### Work required
Each entry that follows should be retyped exactly.

### Listed entries
______________________________
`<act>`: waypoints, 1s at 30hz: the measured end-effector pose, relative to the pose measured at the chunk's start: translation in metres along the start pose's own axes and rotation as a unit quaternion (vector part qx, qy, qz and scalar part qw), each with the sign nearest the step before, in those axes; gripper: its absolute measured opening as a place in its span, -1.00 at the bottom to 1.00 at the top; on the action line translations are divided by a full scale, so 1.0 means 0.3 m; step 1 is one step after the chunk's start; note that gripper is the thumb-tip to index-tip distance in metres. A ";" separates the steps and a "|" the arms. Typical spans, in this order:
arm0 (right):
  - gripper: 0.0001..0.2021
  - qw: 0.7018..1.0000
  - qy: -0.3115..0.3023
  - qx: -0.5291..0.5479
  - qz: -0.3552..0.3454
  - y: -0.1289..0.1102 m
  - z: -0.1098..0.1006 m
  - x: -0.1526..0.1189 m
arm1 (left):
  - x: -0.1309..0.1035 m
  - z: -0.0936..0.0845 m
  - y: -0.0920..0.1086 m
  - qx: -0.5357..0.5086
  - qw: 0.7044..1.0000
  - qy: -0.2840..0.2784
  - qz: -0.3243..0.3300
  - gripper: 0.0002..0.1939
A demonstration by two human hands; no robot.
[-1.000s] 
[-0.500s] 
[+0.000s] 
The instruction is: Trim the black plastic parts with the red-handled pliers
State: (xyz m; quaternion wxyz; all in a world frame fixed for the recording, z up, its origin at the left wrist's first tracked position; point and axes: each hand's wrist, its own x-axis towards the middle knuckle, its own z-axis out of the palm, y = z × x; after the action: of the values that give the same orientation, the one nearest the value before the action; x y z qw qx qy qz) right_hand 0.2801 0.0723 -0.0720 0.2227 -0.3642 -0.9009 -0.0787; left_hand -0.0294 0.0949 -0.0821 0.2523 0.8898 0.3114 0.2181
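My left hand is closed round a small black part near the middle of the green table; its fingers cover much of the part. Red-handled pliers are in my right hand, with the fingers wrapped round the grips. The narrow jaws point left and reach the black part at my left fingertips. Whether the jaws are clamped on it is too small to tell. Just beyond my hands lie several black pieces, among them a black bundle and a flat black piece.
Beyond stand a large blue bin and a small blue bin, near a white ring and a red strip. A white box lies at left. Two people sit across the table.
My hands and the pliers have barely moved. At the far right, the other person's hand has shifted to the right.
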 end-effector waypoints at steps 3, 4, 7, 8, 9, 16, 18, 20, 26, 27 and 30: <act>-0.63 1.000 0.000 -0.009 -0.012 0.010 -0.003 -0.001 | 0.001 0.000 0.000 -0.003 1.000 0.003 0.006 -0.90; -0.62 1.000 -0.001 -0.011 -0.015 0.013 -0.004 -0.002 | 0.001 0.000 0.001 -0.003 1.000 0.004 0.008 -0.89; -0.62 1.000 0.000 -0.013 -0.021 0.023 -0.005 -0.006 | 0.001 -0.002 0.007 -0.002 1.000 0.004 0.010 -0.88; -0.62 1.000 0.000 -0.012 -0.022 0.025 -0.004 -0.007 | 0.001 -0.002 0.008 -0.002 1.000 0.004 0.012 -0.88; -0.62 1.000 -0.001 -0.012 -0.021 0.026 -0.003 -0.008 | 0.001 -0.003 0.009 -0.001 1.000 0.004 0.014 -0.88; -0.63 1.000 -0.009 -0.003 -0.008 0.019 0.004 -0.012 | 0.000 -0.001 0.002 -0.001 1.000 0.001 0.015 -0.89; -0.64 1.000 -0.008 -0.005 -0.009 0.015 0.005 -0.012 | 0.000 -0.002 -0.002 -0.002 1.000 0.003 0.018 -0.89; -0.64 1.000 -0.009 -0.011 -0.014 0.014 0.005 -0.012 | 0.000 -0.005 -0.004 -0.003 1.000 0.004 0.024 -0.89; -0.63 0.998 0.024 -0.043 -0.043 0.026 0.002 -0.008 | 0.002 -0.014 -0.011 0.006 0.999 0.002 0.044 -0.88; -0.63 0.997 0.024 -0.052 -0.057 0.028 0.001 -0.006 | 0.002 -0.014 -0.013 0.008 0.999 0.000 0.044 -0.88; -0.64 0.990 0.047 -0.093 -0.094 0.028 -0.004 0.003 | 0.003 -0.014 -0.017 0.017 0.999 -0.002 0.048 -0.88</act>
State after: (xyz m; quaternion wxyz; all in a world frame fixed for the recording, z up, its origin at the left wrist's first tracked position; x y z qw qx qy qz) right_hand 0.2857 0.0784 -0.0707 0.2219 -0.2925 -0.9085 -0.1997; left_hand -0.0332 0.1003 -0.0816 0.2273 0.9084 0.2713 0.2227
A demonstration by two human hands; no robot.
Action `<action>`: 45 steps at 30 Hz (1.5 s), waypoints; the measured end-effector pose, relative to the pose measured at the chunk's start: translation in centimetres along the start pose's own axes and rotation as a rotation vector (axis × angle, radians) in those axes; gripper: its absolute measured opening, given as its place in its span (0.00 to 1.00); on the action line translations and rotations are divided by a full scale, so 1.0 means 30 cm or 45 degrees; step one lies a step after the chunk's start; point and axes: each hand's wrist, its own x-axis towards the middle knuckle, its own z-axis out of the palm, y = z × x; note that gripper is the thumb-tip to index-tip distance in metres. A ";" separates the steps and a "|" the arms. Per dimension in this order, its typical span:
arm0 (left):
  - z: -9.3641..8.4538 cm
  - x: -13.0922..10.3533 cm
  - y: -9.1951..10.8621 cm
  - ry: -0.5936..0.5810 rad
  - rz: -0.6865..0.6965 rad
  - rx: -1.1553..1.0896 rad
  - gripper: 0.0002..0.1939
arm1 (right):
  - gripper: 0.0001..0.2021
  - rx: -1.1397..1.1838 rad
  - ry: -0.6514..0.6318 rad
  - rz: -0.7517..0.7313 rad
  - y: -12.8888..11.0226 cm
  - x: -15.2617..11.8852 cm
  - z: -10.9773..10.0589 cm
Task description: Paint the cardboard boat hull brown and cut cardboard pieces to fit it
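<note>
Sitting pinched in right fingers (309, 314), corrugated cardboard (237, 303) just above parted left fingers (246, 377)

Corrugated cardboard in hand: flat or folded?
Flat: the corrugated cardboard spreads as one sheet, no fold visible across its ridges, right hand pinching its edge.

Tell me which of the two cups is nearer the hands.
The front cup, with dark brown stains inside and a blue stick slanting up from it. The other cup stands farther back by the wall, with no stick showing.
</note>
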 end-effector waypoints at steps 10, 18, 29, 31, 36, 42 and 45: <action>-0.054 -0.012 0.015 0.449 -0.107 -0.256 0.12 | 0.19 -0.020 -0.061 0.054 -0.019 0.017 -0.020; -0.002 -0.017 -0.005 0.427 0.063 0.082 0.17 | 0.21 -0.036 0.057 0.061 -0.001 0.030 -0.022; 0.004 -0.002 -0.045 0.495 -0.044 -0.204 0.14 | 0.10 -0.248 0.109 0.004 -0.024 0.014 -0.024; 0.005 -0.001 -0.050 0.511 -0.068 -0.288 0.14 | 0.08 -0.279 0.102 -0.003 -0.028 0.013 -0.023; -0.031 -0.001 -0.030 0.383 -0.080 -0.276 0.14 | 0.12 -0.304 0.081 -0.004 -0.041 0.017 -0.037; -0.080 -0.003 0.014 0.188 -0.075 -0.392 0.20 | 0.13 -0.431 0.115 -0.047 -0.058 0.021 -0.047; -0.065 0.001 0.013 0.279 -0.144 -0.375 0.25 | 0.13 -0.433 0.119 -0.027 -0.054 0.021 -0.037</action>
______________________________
### Task answer
`<act>`: waypoints, 1s at 30hz: the measured end-effector pose, relative to the pose measured at the chunk's start: translation in metres along the start pose's own axes and rotation as a unit quaternion (vector part qx, qy, qz and scalar part qw), each with the sign nearest the step before, in those axes; gripper: its absolute measured opening as a place in its span, -1.00 at the bottom to 1.00 at the top; on the action line translations are divided by a full scale, so 1.0 means 0.3 m; step 1 is one step after the chunk's start; note that gripper is the thumb-tip to index-tip distance in metres. A ";" separates the steps and a "|" the arms. Typical spans, in this order:
arm0 (right):
  - gripper: 0.0001..0.2021
  - qw: 0.7018..1.0000
  - qy: -0.3115..0.3023
  - qx: -0.5291..0.5479
  - qz: -0.3552..0.3454
  - y: -0.1289..0.1102 m
  - z: -0.1098..0.1006 m
  - x: -0.1526..0.1189 m
arm1 (left):
  - x: -0.1309..0.1035 m
  - z: -0.0936..0.0845 m
  - y: -0.0920..0.1086 m
  - qx: -0.5357..0.5086
  - qw: 0.7044..1.0000
  - qy: -0.2840..0.2784
  - qz: -0.3243..0.3300
  - gripper: 0.0002..0.1939
A demonstration by two human hands; no robot.
[-1.000s] 
[-0.500s] 
[+0.000s] 
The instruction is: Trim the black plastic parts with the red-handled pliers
State: (xyz m; quaternion wxyz; all in a world frame fixed for the recording, z up, its origin at the left wrist's first tracked position; point and axes: each hand's wrist, its own x-axis towards the middle knuckle, its own z-axis out of the palm, y = z × x; after the action: of the values that give the same orientation, the one nearest the value before the action; x y z qw qx qy qz) right_hand 0.2801 0.0723 -0.0720 0.2227 -0.3642 -0.9009 -0.0787; left_hand -0.0294 0.0949 -0.0821 0.2523 0.8898 0.3114 0.2181
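My left hand is closed round a small black part near the middle of the green table; its fingers cover much of the part. Red-handled pliers are in my right hand, with the fingers wrapped round the grips. The narrow jaws point left and reach the black part at my left fingertips. Whether the jaws are clamped on it is too small to tell. Just beyond my hands lie several black pieces, among them a black bundle and a flat black piece.
Beyond stand a large blue bin and a small blue bin, near a white ring and a red strip. A white box lies at left. Two people sit across the table.
My hands and the pliers have barely moved. At the far right, the other person's hand has shifted to the right.
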 end-effector waypoints at steps 3, 4, 7, 8, 9, 16, 18, 20, 26, 27 and 30: <act>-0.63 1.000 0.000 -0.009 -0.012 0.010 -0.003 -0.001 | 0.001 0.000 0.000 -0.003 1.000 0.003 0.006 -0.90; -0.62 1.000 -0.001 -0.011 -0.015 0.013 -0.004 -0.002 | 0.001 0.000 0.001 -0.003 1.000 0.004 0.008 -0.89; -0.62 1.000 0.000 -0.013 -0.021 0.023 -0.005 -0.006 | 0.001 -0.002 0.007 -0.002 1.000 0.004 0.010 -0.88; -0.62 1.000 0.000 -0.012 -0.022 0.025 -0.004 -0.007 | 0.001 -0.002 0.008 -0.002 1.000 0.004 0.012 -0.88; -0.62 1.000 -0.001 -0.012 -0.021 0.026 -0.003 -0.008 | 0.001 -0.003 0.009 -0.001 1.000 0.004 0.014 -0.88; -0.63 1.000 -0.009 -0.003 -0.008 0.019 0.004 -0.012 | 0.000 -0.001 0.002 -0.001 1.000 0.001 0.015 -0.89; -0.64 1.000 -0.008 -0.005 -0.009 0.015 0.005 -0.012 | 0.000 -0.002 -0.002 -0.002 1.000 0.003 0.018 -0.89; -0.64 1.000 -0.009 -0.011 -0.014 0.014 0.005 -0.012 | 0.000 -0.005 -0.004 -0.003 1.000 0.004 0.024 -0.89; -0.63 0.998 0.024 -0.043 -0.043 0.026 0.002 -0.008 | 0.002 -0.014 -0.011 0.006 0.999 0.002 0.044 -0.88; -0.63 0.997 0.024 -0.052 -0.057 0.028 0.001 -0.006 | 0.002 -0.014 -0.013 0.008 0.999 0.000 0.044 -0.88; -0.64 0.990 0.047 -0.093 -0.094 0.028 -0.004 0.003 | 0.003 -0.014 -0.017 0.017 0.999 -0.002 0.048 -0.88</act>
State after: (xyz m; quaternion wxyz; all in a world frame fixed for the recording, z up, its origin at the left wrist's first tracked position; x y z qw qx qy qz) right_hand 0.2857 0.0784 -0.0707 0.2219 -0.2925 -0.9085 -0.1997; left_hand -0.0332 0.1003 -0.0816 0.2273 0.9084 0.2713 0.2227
A demonstration by two human hands; no robot.
Action `<action>`: 45 steps at 30 Hz (1.5 s), waypoints; the measured end-effector pose, relative to the pose measured at the chunk's start: translation in centimetres along the start pose's own axes and rotation as a rotation vector (axis × angle, radians) in those axes; gripper: its absolute measured opening, given as its place in its span (0.00 to 1.00); on the action line translations and rotations are divided by a full scale, so 1.0 means 30 cm or 45 degrees; step one lies a step after the chunk's start; point and axes: each hand's wrist, its own x-axis towards the middle knuckle, its own z-axis out of the palm, y = z × x; note that gripper is the thumb-tip to index-tip distance in metres. A ";" separates the steps and a "|" the arms. Per dimension in this order, its typical span:
arm0 (left):
  - z: -9.3641..8.4538 cm
  - x: -13.0922..10.3533 cm
  - y: -9.1951..10.8621 cm
  - ry: -0.5936..0.5810 rad
  - rz: -0.6865..0.6965 rad
  - rx: -1.1553..1.0896 rad
  - gripper: 0.0002..0.1939
arm1 (right):
  - gripper: 0.0001..0.2021
  - rx: -1.1397..1.1838 rad
  - ry: -0.6514..0.6318 rad
  - rz: -0.7517..0.7313 rad
  - y: -12.8888..11.0226 cm
  - x: -15.2617..11.8852 cm
  - z: -10.9773..10.0589 cm
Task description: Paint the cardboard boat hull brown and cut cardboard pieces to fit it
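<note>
Sitting pinched in right fingers (309, 314), corrugated cardboard (237, 303) just above parted left fingers (246, 377)

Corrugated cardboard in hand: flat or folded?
Flat: the corrugated cardboard spreads as one sheet, no fold visible across its ridges, right hand pinching its edge.

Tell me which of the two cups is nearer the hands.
The front cup, with dark brown stains inside and a blue stick slanting up from it. The other cup stands farther back by the wall, with no stick showing.
</note>
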 end-effector waypoints at steps 10, 18, 29, 31, 36, 42 and 45: <action>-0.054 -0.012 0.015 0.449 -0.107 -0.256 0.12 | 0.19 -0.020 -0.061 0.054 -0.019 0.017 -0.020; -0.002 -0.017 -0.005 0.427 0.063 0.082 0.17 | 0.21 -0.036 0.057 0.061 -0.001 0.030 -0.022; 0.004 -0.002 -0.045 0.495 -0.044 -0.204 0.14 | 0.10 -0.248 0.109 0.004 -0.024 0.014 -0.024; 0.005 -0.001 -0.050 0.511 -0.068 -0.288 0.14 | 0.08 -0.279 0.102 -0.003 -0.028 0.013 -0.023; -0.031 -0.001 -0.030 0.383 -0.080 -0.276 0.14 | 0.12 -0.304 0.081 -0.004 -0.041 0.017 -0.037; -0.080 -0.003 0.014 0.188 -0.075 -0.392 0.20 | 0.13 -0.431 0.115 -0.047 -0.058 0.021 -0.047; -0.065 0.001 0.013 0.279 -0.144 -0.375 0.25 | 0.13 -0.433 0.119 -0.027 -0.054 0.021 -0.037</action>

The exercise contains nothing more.